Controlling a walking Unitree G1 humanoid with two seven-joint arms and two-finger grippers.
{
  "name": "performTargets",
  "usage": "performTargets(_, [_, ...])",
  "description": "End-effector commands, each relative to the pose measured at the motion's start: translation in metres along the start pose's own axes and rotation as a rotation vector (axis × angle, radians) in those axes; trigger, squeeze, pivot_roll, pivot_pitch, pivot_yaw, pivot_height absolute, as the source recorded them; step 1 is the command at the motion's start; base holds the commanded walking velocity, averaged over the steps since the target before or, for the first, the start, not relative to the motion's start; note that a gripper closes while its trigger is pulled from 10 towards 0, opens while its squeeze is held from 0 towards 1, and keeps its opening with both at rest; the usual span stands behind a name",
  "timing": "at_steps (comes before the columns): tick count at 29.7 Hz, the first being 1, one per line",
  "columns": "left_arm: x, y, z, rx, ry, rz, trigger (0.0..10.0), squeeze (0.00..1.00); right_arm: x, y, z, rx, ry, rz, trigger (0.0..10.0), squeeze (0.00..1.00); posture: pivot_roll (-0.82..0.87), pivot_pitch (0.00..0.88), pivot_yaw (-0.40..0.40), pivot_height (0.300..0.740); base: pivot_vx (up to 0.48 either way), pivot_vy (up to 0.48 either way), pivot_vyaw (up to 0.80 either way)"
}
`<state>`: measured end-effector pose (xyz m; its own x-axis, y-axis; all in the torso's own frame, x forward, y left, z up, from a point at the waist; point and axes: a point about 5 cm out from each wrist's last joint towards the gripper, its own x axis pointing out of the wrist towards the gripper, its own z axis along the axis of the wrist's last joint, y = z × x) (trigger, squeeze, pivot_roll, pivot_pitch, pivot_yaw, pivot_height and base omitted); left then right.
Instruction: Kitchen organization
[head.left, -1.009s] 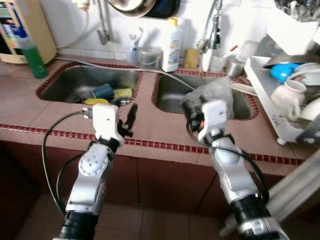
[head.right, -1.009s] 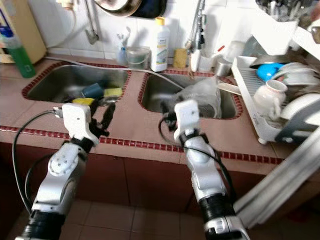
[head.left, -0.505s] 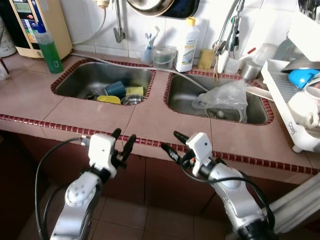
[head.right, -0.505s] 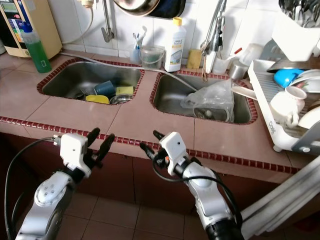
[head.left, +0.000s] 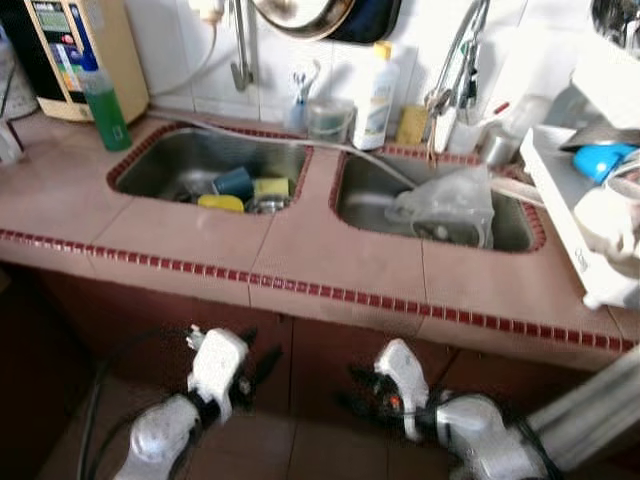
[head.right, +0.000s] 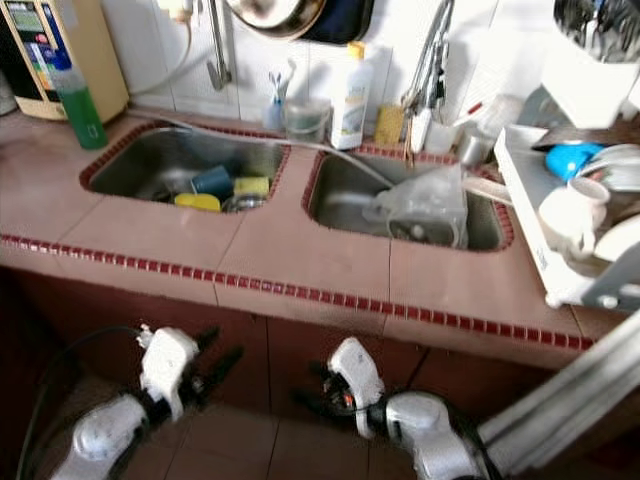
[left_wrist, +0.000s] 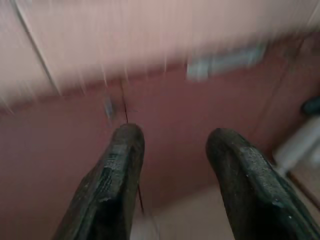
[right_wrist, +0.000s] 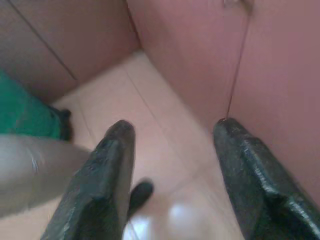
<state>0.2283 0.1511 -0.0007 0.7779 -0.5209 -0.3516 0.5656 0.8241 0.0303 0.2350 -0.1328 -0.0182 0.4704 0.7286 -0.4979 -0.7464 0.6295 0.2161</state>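
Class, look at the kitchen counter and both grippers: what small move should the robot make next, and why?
Probably raise the right gripper toward the clear plastic bag in the right sink. Both it and the left gripper hang open and empty below the counter edge, in front of the cabinet doors, so nothing is within grasp yet.

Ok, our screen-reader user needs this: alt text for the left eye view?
A tiled counter holds two steel sinks, dishes in the left sink, a clear plastic bag in the right sink. Both robot hands hang open below the counter edge: left hand, right hand.
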Motion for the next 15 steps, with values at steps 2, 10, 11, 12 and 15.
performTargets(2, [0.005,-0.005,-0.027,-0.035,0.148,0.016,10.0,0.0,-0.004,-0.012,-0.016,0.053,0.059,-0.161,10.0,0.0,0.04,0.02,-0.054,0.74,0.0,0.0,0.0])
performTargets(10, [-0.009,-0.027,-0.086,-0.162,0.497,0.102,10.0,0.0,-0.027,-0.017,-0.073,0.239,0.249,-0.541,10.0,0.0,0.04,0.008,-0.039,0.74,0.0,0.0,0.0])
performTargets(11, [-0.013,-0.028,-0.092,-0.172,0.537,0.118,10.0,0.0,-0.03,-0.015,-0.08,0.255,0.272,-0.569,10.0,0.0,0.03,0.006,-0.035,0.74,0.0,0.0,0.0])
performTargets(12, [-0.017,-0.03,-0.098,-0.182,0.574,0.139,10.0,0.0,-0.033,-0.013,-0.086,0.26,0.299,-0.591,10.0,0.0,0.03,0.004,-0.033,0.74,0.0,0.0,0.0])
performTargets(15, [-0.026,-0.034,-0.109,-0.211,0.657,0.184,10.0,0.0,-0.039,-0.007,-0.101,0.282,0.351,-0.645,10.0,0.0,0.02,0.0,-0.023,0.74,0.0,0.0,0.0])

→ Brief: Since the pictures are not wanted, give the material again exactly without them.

→ Exercise solution:
Controlling a walking Unitree G1 humanoid with two seven-joint arms and two-finger grippers.
{
  "name": "performTargets",
  "usage": "performTargets(_, [_, ...])",
  "description": "End-effector commands, each relative to the pose measured at the motion's start: translation in metres along the start pose's own axes and rotation as a rotation vector (axis × angle, radians) in those axes; trigger, squeeze, pivot_roll, pivot_pitch, pivot_yaw, pivot_height absolute, as the source recorded them; step 1 is the command at the motion's start; base holds the commanded walking velocity, averaged over the steps since the target before or, for the first, the start, not relative to the motion's start; note that a gripper closes while its trigger is pulled from 10 towards 0, opens while its squeeze is held from 0 towards 1, and keeps its opening with both at rest; the usual span stands behind a name",
  "timing": "at_steps (comes before the columns): tick count at 29.7 Hz, the first being 1, one per line",
  "columns": "left_arm: x, y, z, rx, ry, rz, trigger (0.0..10.0), squeeze (0.00..1.00); right_arm: x, y, z, rx, ry, rz, trigger (0.0..10.0), squeeze (0.00..1.00); posture: pivot_roll (-0.82..0.87), pivot_pitch (0.00..0.88), pivot_yaw (-0.40..0.40), pivot_height (0.300..0.740); base: pivot_vx (up to 0.48 either way), pivot_vy (up to 0.48 either way), pivot_vyaw (up to 0.80 either way)"
}
`<state>`: measured end-effector pose (xyz m; its own x-axis, y-axis; all in the torso's own frame, x forward, y left, z up, from a point at the waist; point and axes: a point about 5 cm out from each wrist's last joint towards the gripper, its own x axis pointing out of the wrist towards the gripper, its own z axis along the axis of the wrist's last joint, y = z × x) (trigger, squeeze, pivot_roll, pivot_pitch, pivot_yaw, pivot_height and base omitted); left then right.
Instruction: Kitchen organization
[head.left, -1.009s] 
[head.right, -1.009s] 
[head.left, -0.505s] 
[head.right, -0.505s] 
[head.left, +0.000s] 
[head.right, +0.000s] 
[left_wrist, +0.000s] 
[right_wrist, +0.000s] 
<state>0.2283 0.1511 -0.0007 0.7779 -0.5209 -0.3516 0.5656 0.8241 0.0303 0.2350 -0.1328 -0.0182 0.4704 0.7286 -0.4979 -0.7464 0.6295 0.2161</state>
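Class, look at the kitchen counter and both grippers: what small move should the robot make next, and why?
Probably raise the right gripper toward the clear plastic bag in the right sink. Both it and the left gripper hang open and empty below the counter edge, in front of the cabinet doors, so nothing is within grasp yet.

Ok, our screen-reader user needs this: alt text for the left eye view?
A tiled counter holds two steel sinks, dishes in the left sink, a clear plastic bag in the right sink. Both robot hands hang open below the counter edge: left hand, right hand.
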Motion for the next 15 steps, with values at steps 2, 10, 11, 12 and 15.
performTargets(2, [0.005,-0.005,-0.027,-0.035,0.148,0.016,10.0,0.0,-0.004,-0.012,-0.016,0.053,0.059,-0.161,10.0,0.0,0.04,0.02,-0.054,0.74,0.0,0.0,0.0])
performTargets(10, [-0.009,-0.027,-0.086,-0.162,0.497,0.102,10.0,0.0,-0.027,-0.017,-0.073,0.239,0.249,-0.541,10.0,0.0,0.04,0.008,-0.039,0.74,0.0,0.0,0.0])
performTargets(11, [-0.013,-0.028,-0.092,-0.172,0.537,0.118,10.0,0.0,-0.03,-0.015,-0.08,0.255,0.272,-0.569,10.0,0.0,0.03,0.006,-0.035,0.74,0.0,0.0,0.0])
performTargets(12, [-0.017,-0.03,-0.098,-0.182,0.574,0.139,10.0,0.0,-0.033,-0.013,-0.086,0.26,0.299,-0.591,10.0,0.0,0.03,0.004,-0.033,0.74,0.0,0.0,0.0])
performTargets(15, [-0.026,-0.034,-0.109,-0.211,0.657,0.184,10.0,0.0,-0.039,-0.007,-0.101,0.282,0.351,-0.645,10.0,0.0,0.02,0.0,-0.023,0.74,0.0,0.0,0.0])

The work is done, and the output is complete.